**What the task asks**. The data below holds the lines to copy: everything from the line containing "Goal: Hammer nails" to the line containing "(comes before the", both ends included, set down exactly.

★ ★ ★ ★ ★

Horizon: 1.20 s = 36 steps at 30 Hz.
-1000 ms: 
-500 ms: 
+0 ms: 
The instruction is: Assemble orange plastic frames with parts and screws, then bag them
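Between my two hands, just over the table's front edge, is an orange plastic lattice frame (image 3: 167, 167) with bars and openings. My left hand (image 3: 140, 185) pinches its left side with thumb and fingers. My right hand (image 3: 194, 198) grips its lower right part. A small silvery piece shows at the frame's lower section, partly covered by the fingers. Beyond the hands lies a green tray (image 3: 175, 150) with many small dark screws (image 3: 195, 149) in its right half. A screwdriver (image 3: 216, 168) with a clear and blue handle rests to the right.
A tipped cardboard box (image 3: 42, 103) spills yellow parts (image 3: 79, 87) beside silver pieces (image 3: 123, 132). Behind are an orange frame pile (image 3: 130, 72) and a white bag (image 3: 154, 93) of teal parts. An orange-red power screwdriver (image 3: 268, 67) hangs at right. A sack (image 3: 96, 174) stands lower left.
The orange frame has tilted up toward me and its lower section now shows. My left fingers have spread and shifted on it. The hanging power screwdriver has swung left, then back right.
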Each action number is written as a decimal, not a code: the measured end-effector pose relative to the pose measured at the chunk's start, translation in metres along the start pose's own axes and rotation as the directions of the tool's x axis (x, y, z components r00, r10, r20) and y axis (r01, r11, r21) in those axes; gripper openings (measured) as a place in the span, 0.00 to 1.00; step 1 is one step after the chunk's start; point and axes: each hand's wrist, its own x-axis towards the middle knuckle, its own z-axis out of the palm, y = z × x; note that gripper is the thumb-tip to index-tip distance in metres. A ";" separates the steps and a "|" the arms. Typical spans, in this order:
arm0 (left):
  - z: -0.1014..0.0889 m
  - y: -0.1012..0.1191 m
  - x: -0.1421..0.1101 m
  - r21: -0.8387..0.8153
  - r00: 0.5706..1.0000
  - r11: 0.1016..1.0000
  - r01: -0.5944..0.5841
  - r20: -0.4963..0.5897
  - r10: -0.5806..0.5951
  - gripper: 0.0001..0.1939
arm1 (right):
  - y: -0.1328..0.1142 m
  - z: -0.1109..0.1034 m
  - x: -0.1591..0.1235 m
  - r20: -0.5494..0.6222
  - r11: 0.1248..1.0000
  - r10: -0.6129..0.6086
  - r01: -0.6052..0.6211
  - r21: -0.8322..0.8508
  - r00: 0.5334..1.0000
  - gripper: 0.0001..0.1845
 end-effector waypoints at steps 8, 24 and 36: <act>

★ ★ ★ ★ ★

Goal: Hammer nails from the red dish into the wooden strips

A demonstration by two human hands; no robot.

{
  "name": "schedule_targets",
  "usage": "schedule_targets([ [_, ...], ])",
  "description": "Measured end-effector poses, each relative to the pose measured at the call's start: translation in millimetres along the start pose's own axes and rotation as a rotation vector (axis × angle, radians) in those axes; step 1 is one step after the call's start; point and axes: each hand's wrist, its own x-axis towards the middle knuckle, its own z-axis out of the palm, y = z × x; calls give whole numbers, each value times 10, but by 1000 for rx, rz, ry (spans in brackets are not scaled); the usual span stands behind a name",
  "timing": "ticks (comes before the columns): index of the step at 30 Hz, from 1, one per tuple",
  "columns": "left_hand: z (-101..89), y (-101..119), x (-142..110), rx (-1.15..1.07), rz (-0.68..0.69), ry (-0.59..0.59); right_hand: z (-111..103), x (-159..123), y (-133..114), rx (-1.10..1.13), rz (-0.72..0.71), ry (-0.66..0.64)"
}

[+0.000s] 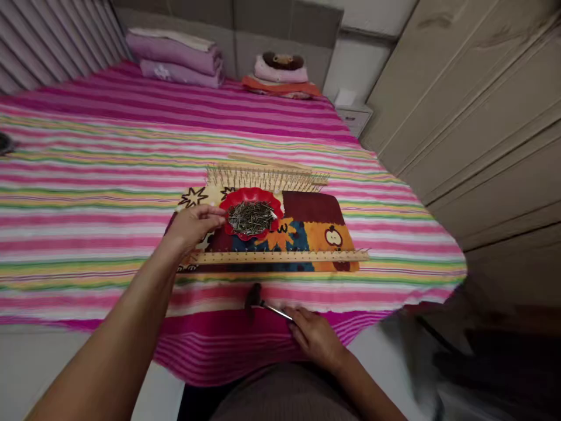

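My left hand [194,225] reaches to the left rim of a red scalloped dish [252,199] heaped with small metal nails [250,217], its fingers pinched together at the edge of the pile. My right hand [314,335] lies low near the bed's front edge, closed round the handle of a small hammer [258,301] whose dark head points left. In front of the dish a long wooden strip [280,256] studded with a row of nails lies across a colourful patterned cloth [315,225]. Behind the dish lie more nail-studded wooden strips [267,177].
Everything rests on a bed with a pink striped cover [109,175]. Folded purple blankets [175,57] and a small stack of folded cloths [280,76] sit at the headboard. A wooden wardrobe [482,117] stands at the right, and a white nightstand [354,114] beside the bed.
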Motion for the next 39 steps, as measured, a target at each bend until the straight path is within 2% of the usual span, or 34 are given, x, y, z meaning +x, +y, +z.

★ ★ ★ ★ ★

**Solution**.
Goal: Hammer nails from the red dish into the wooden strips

A demonstration by two human hands; no robot.

{
  "name": "schedule_targets",
  "usage": "schedule_targets([ [_, ...], ])",
  "description": "Measured end-effector poses, each relative to the pose measured at the call's start: translation in millimetres along the start pose's own axes and rotation as a rotation vector (axis × angle, radians) in those axes; step 1 is one step after the call's start; point and axes: each hand's wrist, its own x-axis towards the middle knuckle, its own z-axis out of the palm, y = z × x; calls give whole numbers, each value times 10, but by 1000 for rx, rz, ry (spans in brackets are not scaled); the usual span stands behind a name",
  "timing": "ticks (comes before the columns): index of the step at 30 Hz, from 1, one per tuple",

What was asked now has a complete answer.